Note: This material is background information for lesson three of the unit, For All to See: How Public Art Teaches.

Our cities have not mended and the wounds seem to be growing constantly rather than diminishing.

Richard Haas, May 2000
Architectural Illusions, exhibition catalog

Murals traverse cultural and social boundaries with a rich history derived from long-standing traditions. The purpose of murals has ranged from instructional to decorative and they are created from a variety of media on virtually any surface. In the twentieth century, murals also have been used to address cultural, political, and social issues. This article and interview is about Richard Haas, a contemporary American artist whose murals strive to mend the visual ailments and aesthetic challenges of urban environments.

Drawing upon traditional mural-making methods to create modern urban masterpieces, the artwork of American muralist Richard Haas challenges the viewer on both visual and historic levels. With a nod to art forms of the past and a vision of what our cities aesthetically can be, Haas skillfully combines his interests in history, architecture, and trompe l'oeil painting to transform the bare facades of modern buildings into architectural illusions that change the face of urban architecture.

About the Artist

Richard Haas lives and works in New York City. His murals are painted on exterior and interior walls in public and private spaces and can be seen throughout the United States, and in Germany and Australia. Born in Spring Green, Wisconsin in 1936, Haas became interested in art and architecture at an early age. Contributing to this interest was the fact that American architect Frank Lloyd Wright built his masterwork, Taliesen, in Spring Green and Haas' uncle was a stonemason for the architect.

After completing graduate studies and opening his own studio in New York, Haas visited Europe where he was particularly captivated by the centuries-old tradition of architectural trompe l'oeil known as quadratura that he saw in Italy and Southern Germany. Successful quadratura relies heavily upon the image sharing the same proportions as the actual architectural space while realistically depicting reflected light and cast shadows of objects. First popular in 16th-century Italy, quadratura painting continued throughout Western Europe into the early 1800s. The decline of the painting technique was brought about when steel framing allowed for expanses of windows in buildings, thereby eliminating the need for painted windows and trick-the-eye scenes.

Richard Haas

Returning to the United States with this new appreciation, Haas soon began plans for his own artistic interpretation of illusory facades. Photographing the blank walls of several New York buildings, Haas then painted overlays of his ideas and positioned them on top of the photographs to show how he could change the buildings' unappealing exteriors into works of art. Citywalls, an organization dedicated to placing art in public spaces, soon accepted Haas' proposal for a mural installation in New York City. Within weeks, Haas' scale drawing with a ratio of one half inch to one foot was being transferred to the walls of 112 Prince Street in the SoHo District.
Working in the architectural trompe l'oeil tradition, Haas has since completed murals for a wide variety of clients. As varied as the patrons who request them and the cities where they are located, the murals strive to be site-specific and reflect the heritage of the area.
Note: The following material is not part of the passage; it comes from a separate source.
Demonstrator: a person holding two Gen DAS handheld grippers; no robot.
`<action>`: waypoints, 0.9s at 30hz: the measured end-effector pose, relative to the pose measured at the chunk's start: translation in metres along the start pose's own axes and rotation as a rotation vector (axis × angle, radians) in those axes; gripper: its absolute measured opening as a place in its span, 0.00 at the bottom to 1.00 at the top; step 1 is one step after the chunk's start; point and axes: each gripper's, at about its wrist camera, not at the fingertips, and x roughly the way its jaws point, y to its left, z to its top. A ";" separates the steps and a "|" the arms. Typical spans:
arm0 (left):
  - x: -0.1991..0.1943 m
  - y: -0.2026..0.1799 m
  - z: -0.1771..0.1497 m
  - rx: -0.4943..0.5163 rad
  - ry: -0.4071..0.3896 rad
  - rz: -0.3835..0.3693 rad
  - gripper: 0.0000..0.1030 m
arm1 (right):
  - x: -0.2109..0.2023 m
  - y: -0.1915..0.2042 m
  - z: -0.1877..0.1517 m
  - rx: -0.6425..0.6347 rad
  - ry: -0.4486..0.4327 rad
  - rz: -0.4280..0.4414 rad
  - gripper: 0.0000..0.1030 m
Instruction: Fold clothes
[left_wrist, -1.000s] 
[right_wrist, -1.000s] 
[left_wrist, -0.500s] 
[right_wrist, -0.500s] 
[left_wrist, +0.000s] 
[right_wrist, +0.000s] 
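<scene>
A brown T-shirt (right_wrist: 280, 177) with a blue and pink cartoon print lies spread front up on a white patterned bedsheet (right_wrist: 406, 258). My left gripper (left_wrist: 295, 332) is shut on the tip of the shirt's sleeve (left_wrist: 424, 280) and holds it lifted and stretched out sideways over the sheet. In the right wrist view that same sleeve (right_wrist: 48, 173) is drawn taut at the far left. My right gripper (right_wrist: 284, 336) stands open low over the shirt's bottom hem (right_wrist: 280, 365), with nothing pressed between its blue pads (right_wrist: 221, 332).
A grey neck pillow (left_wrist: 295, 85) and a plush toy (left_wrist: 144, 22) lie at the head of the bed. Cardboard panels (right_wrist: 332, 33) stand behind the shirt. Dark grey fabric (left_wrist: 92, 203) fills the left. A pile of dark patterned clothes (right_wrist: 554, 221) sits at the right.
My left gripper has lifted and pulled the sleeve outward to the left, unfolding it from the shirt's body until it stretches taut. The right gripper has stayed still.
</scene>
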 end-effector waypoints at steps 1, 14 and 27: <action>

The Chisholm Trail Cattle Drive Mural

A classic example of Haas' work is The Chisholm Trail Cattle Drive, a mural that covers much of a three-story building in downtown Fort Worth. Although casual observers might see the mural as being solely the image of a cattle drive placed on the south side of the Chicago-style building, in actuality much of the surface of the entire building is a part of the mural. Close examination reveals that the artist has painted the illusion of mosaic tile, windows, vertical columns, and other architectural details.
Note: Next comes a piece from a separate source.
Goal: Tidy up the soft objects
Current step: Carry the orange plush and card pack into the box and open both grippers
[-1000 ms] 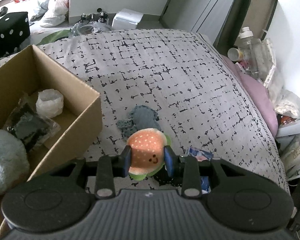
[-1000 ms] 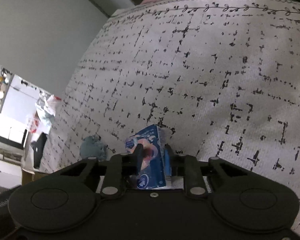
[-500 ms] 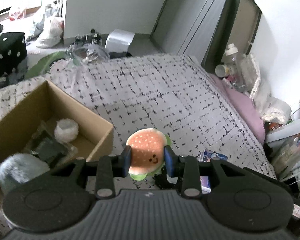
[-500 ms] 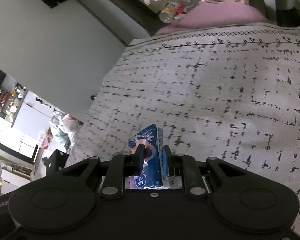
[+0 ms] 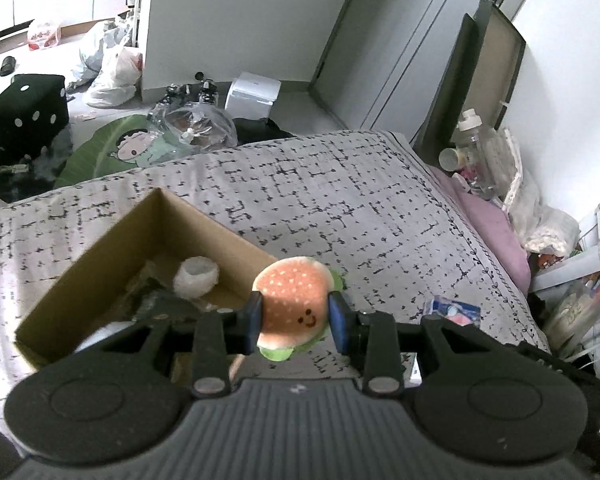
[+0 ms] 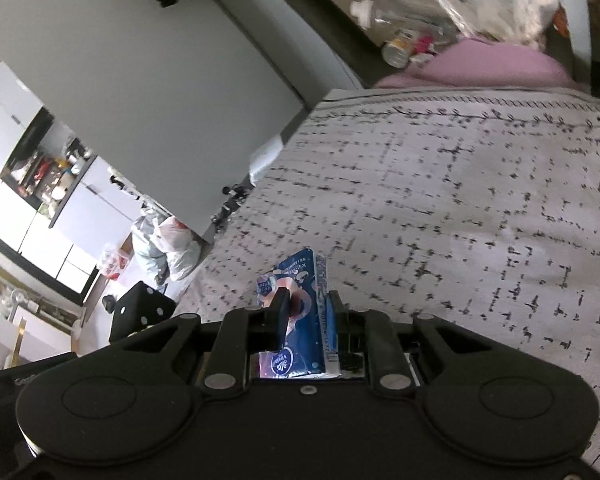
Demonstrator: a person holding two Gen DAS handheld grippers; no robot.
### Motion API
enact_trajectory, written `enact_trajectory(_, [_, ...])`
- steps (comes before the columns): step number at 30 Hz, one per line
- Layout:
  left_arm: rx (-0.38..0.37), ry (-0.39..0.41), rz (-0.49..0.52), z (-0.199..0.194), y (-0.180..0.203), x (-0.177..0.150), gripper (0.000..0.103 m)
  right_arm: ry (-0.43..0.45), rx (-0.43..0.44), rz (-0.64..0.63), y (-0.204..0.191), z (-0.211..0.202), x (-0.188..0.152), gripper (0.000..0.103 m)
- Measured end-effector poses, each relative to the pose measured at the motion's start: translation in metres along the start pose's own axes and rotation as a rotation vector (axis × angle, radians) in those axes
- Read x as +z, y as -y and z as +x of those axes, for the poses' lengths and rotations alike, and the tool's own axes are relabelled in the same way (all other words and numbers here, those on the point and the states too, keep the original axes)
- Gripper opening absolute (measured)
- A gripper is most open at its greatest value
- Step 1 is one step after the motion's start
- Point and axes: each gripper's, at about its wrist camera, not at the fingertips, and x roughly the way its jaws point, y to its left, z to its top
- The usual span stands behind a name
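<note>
My left gripper (image 5: 296,320) is shut on a plush hamburger (image 5: 294,304) with a smiling face and holds it high above the bed, by the near right corner of a cardboard box (image 5: 100,256). The box holds a white soft lump (image 5: 196,278) and dark packets. My right gripper (image 6: 306,308) is shut on a blue tissue pack (image 6: 300,304) and holds it above the bed; the same pack shows in the left wrist view (image 5: 454,312).
The bed (image 5: 340,208) has a grey cover with black dashes and a pink pillow (image 5: 488,216) at its right end. Bottles and bags (image 5: 476,144) crowd the right side. A black dice-shaped cube (image 5: 28,112), plastic bags and a white box lie on the floor beyond.
Both grippers have risen well above the bed with their objects still held. The left one has moved so the box now lies further below and ahead. The grey cloth is out of view.
</note>
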Motion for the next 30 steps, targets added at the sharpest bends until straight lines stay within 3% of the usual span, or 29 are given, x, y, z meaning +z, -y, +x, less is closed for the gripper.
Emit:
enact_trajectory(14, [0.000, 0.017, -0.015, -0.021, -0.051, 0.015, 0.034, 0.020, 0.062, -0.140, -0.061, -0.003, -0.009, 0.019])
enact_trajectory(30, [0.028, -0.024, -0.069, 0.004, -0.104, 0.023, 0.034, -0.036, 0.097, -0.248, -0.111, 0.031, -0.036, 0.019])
Finished in 1988, the realistic mural depicts a herd of longhorn cattle being driven to market. Similar to the historical research that is undertaken for each of his mural projects, Haas explains that the design [of The Chisholm Trail Cattle Drive] evolved as he "studied the history of Fort Worth and it became clear that the cattle business, cattle drives, and the trail that moved north to Kansas was key to the city history."
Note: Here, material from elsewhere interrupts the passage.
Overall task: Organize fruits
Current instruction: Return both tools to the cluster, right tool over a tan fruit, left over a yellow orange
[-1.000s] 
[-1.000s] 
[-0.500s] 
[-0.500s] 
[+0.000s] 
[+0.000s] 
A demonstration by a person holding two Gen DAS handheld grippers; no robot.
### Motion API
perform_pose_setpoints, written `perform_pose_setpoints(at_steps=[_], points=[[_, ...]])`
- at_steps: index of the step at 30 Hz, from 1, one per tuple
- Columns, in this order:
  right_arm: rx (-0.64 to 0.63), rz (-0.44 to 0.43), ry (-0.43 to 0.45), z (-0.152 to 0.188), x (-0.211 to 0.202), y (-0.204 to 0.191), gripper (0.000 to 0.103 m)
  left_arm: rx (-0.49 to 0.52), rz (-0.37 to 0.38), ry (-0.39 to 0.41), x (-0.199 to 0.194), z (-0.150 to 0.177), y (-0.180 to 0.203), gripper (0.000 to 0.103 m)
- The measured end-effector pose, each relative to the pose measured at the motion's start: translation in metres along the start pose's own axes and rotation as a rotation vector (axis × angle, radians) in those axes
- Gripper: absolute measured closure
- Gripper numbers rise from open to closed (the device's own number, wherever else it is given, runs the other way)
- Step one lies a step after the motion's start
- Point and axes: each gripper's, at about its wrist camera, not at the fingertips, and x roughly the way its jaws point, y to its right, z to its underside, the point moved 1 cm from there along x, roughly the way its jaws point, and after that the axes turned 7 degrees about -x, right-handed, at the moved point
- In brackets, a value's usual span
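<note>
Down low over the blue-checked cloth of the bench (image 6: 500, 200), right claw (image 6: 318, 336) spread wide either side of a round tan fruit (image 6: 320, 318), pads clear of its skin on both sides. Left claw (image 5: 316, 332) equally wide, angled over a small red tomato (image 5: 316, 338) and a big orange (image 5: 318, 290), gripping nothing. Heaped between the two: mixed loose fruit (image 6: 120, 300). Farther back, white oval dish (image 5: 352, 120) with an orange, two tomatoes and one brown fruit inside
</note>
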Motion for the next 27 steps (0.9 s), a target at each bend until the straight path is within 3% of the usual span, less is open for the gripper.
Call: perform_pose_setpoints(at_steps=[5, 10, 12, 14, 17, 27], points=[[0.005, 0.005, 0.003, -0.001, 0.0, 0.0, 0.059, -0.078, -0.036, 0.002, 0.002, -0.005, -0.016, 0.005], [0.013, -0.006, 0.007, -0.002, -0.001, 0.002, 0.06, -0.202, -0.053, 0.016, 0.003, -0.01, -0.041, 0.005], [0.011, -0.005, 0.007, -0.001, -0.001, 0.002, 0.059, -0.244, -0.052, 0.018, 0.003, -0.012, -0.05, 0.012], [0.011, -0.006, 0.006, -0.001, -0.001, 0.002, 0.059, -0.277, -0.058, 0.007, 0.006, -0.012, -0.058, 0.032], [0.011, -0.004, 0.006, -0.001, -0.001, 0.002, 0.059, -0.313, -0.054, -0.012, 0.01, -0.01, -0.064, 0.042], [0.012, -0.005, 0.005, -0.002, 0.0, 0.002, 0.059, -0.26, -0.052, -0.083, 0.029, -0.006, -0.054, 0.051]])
To give the mural a sense of place and time, the words "Fort Worth" are ostensibly chiseled into the illusionary stone arch over the cattle. An image of the original Tarrant County Courthouse (c. 1860) is located in the far background. Further giving the mural a sense of time, Haas has included the approximate dates that the Chisholm Trail was in operation through Fort Worth: 1867 - 1878. These dates much like the city's name "carved" in the arch are likewise convincingly chiseled into the illusionary stone facade of the stage on which the cattle stand. Calling upon the characteristics of quadratura, light shines from an unseen source onto the cattle and architectural details to cast believable shadows across the wall.